Previous constraints set by the UN system and international law appear supplanted by what Trump told reporters in January was a vision of power limited only by his “own morality”.
President Donald Trump holds the key to unlock the FIFA Club World Cup trophy, which he said is staying at the White House, requiring a replica to be presented to the tournament’s winners, Chelsea, in July 2025 [File: Pool via AP]
So what checks are there on Trump? Is he really free to attack states, set tariffs at will and, as leader of the world’s most powerful state, essentially dictate global policy? And if so, why are so many observers now saying his war on Iran is faltering?
Has international law put any checks on Trump?
Not so far.
According to analysts, both his attacks on Venezuela and Iran were in clear breach of international law and the UN Charter, principally the prohibition on the use of force under Article 2(4).
Debates about international law, how it has been geared over the decades to underpin the interests of the West and the US specifically, are hardly new. However, experts said, the Trump presidency has seen even the notional restraints of international law trampled underfoot.
Trump himself has brushed aside international law, saying in January that it would be up to him to decide when and how much international law applied to the US and his actions.
“In many respects, international law has historically served US interests, and self-interest should continue to generate US support for a rules-based order organised around the core principles enshrined in the UN Charter,” Michael Becker, a professor of international human rights law at Trinity College in Dublin who previously worked at the International Court of Justice in The Hague, told Al Jazeera, “But finding value in international law often requires adopting a long-term outlook that does not sit easily with short-term political agendas.”
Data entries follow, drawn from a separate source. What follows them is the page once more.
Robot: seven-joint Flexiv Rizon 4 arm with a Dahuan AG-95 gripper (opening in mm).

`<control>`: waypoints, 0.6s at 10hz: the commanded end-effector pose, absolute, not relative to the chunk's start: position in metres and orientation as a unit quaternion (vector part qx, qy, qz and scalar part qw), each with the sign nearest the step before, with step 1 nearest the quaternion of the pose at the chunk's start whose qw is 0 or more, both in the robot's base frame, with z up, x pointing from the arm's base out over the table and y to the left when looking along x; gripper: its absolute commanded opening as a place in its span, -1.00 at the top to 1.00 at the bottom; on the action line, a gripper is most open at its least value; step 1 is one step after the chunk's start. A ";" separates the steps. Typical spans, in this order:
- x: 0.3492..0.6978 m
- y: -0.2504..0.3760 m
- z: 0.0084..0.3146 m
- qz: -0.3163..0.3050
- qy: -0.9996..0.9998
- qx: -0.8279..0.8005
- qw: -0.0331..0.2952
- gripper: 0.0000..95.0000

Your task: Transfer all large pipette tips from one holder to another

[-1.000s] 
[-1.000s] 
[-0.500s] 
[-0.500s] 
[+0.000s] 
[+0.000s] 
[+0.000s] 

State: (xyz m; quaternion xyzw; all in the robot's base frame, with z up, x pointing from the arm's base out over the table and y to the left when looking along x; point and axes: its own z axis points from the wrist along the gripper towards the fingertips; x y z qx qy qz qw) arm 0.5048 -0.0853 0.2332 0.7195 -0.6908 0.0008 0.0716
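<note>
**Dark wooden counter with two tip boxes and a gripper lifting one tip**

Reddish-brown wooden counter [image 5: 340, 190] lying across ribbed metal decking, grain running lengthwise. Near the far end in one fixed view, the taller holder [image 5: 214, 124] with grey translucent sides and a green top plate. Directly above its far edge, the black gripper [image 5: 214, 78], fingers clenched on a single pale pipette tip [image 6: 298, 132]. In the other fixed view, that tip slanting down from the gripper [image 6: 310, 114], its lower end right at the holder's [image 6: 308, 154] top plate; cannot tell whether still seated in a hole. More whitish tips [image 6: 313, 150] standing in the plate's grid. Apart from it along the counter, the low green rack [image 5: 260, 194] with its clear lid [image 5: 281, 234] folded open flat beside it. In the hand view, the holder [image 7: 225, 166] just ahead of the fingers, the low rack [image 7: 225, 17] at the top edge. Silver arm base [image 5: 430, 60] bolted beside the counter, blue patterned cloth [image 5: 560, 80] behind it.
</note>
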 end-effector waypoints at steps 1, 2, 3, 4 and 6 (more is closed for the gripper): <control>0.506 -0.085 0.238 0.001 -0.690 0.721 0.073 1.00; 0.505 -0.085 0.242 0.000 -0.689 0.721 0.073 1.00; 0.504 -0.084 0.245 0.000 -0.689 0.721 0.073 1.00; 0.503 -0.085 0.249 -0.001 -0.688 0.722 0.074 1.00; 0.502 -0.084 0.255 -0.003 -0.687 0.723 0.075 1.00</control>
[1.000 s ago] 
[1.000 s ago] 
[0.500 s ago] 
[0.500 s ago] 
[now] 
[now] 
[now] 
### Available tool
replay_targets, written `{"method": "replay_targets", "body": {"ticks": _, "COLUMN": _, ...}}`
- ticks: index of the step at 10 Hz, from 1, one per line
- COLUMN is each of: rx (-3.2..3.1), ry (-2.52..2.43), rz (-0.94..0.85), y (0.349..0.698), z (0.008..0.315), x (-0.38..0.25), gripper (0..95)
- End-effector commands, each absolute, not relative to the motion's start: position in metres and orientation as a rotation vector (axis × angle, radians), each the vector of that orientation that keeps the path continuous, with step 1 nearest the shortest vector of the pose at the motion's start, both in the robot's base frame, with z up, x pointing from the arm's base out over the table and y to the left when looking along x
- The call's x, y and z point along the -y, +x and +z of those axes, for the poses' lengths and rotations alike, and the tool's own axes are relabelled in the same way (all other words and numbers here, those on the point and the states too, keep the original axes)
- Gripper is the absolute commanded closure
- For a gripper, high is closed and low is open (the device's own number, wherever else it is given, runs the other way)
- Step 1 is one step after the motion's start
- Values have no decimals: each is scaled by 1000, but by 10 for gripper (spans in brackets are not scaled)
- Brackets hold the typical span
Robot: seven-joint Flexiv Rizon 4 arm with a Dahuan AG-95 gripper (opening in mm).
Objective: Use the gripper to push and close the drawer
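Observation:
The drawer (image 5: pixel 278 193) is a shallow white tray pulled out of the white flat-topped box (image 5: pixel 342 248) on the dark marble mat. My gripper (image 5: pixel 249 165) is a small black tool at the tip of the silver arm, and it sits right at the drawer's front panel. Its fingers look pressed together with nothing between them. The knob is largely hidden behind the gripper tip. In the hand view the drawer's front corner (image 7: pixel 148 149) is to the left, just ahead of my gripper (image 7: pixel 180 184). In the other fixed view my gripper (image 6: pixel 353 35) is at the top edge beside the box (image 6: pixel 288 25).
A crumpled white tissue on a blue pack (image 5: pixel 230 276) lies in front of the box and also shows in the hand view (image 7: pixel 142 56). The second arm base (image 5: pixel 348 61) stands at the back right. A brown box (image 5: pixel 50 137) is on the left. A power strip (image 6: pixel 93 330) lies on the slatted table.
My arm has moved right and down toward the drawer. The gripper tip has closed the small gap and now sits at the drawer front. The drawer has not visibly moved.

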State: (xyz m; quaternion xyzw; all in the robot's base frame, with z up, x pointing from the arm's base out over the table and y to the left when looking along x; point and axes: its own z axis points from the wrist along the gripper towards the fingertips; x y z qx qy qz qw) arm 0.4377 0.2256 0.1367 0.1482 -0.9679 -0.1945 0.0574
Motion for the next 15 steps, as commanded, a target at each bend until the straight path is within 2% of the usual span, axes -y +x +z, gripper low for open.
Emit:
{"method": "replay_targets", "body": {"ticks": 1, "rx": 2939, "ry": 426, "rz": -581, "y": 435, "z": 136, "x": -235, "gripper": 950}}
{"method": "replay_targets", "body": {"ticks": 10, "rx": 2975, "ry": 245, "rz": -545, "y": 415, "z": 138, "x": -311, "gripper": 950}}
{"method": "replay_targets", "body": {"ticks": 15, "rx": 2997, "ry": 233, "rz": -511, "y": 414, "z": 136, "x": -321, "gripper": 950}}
“In the current geopolitical climate, the capacity of international law to provide a meaningful constraint on US action under Donald Trump has proven negligible,” Becker added. “That seems unlikely to change, especially given the failure by other states to strike a united front against Trump’s gangsterism.”
What about the UN?
Not so much.
From its founding, the role of the UN has been to promote dialogue instead of conflict and provide a global response to international challenges. However, Trump’s relationship with the body, like so many of the president’s associations, has rarely been so straightforward. On the one hand, while appearing to try to supplant the body with his members-only Board of Peace as well as sidelining UN aid efforts in Gaza, he has on occasion sought the legitimacy of the UN for a number of his projects, such as his calls in August for the UN to establish a Support Office in Haiti, to help limit migration to the US.
However, while the support of the UN may be helpful, it is clear that Trump has no intention of abiding by its charter, Richard Gowan, the Crisis Group’s UN director from 2019 to 2025, said.
“While other UN members see the US is breaking international law on a regular basis, they often hold back from criticising Washington too loudly in forums like the Security Council because they fear blowback from Trump,” Gowan said. “So Trump is learning he can sidestep the UN when he wants to and get away with it while occasionally using it for instrumental purposes.”
What about other powers?
Up to a point.
Many countries known as “middle powers”, such as Canada, the United Kingdom, France, and other Western and European states, have proven successful so far in pushing back against Trump’s efforts to unilaterally annex Greenland. But European powers have failed to condemn Trump’s unprovoked war on Venezuela and Iran, exposing their double standards in conflicts in the Middle East and the Global South.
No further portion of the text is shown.